-- WHAT IS REQUIRED --
The pictures must be left out, while the rest of the data is copied exactly.

***

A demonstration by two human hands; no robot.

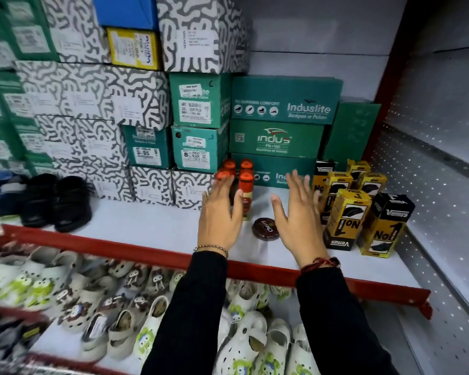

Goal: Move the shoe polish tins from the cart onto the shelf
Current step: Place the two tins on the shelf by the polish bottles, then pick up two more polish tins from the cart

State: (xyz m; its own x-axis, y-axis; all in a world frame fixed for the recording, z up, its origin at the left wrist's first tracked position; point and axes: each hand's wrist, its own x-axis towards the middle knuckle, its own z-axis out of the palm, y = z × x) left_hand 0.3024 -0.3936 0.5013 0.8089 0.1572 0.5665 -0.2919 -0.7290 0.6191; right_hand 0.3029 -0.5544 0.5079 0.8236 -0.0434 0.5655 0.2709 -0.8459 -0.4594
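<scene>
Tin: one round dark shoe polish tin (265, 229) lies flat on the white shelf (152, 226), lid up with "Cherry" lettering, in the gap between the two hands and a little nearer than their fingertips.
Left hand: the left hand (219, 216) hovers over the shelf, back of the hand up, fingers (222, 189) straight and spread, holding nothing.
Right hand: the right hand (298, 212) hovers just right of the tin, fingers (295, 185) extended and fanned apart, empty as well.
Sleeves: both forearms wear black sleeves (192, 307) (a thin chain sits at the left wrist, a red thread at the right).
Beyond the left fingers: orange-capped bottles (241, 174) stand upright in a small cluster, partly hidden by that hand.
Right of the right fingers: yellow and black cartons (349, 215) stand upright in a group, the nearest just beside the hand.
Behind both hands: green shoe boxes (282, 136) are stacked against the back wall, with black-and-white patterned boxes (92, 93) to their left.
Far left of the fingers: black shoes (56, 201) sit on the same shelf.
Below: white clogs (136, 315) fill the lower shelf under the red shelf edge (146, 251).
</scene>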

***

-- OUTPUT --
A demonstration by two human hands; no robot.


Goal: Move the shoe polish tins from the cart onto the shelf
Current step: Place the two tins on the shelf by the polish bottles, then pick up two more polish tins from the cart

State: (xyz m; its own x-axis, y-axis; all in a world frame fixed for the recording, z up, its origin at the left wrist's first tracked position; point and axes: each hand's wrist, its own x-axis towards the middle knuckle, its own z-axis out of the palm, y = z × x) left_hand 0.3024 -0.3936 0.5013 0.8089 0.1572 0.5665 -0.2919 -0.7290 0.6191; right_hand 0.3029 -0.5544 0.5079 0.8236 -0.0434 0.5655 0.2709 -0.8459 -0.4594
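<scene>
Tin: one round dark shoe polish tin (265, 229) lies flat on the white shelf (152, 226), lid up with "Cherry" lettering, in the gap between the two hands and a little nearer than their fingertips.
Left hand: the left hand (219, 216) hovers over the shelf, back of the hand up, fingers (222, 189) straight and spread, holding nothing.
Right hand: the right hand (298, 212) hovers just right of the tin, fingers (295, 185) extended and fanned apart, empty as well.
Sleeves: both forearms wear black sleeves (192, 307) (a thin chain sits at the left wrist, a red thread at the right).
Beyond the left fingers: orange-capped bottles (241, 174) stand upright in a small cluster, partly hidden by that hand.
Right of the right fingers: yellow and black cartons (349, 215) stand upright in a group, the nearest just beside the hand.
Behind both hands: green shoe boxes (282, 136) are stacked against the back wall, with black-and-white patterned boxes (92, 93) to their left.
Far left of the fingers: black shoes (56, 201) sit on the same shelf.
Below: white clogs (136, 315) fill the lower shelf under the red shelf edge (146, 251).
</scene>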

The exercise is complete as it stands.